Understanding Representations by Exploring Galaxies in Chemical Space

Jan Weinreich,Konstantin Karandashev,Guido Falk von Rudorff
2023-09-17
Abstract:We present a Monte Carlo approach for studying chemical feature distributions of molecules without training a machine learning model or performing exhaustive enumeration. The algorithm generates molecules with predefined similarity to a given one for any representation. It serves as a diagnostic tool to understand which molecules are grouped in feature space and to identify shortcomings of representations and embeddings from unsupervised learning. In this work, we first study clusters surrounding chosen molecules and demonstrate that common representations do not yield a constant density of molecules in feature space, with possible implications for learning behavior. Next, we observe a connection between representations and properties: a linear correlation between the property value of a central molecule and the average radial slope of that property in chemical space. Molecules with extremal property values have the largest property derivative values in chemical space, which provides a route to improve the data efficiency of a representation by tailoring it towards a given property. Finally, we demonstrate applications for sampling molecules with specified metric-dependent distributions to generate molecules biased toward graph spaces of interest.
Chemical Physics
What problem does this paper attempt to address?

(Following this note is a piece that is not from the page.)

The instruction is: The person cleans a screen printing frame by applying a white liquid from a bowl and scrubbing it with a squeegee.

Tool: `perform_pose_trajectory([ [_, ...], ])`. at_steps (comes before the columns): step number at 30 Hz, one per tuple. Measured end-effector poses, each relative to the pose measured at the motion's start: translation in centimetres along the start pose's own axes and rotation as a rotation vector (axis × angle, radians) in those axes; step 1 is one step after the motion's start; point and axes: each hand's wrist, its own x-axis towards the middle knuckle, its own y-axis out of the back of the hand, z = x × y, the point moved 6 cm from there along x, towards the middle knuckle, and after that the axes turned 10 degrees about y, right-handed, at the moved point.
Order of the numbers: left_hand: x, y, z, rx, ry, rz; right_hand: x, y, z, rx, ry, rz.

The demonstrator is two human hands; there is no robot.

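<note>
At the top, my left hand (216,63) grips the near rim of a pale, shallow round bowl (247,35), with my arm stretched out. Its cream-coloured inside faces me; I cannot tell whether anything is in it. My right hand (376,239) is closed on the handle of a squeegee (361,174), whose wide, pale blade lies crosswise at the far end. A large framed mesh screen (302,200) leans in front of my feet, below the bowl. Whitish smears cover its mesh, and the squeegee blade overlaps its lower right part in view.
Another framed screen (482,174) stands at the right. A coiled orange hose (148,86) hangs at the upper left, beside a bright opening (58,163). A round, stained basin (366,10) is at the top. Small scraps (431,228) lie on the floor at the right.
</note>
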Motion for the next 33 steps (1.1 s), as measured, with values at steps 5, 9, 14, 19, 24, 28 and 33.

The main objective of this paper is to study the characteristics of molecular representation methods in the Chemical Compound Space (CCS) and their relationship with molecular properties. Specifically, the paper attempts to address the following key issues: 1. **Understanding the distribution characteristics of molecular representation methods in the chemical space**: By proposing a Monte Carlo method to generate molecules with predefined similarity without training machine learning models or performing exhaustive enumeration. This method can serve as a diagnostic tool to help understand which molecules are grouped together in the feature space and identify shortcomings in molecular representations and embeddings. 2. **Exploring the connection between molecular representation methods and molecular properties**: The study finds that molecular representation methods not only affect the distribution density of molecules in the feature space but also have a linear correlation with molecular properties. Specifically, there is a linear relationship between the central property values of molecules and their average radial slopes, providing a pathway to improve data efficiency. 3. **Improving machine learning models**: By sampling molecules from specific regions of the chemical space, it is possible to generate molecules biased towards the graph space of interest. This method helps to improve molecular representation methods for specific properties. 4. **Analyzing the topological structure of the chemical space**: The research focuses on the topological structure of the chemical space generated by molecular representation methods and the association between these structures and molecular properties. Additionally, the paper explores how to adjust representation methods to better reflect actual physical phenomena, thereby enhancing the accuracy of machine learning models. In summary, this paper aims to develop a new method to gain a deeper understanding of the behavior of molecular representation methods in the chemical space and further explore the relationship between these representation methods and molecular properties. The ultimate goal is to improve the performance of machine learning models based on these representations.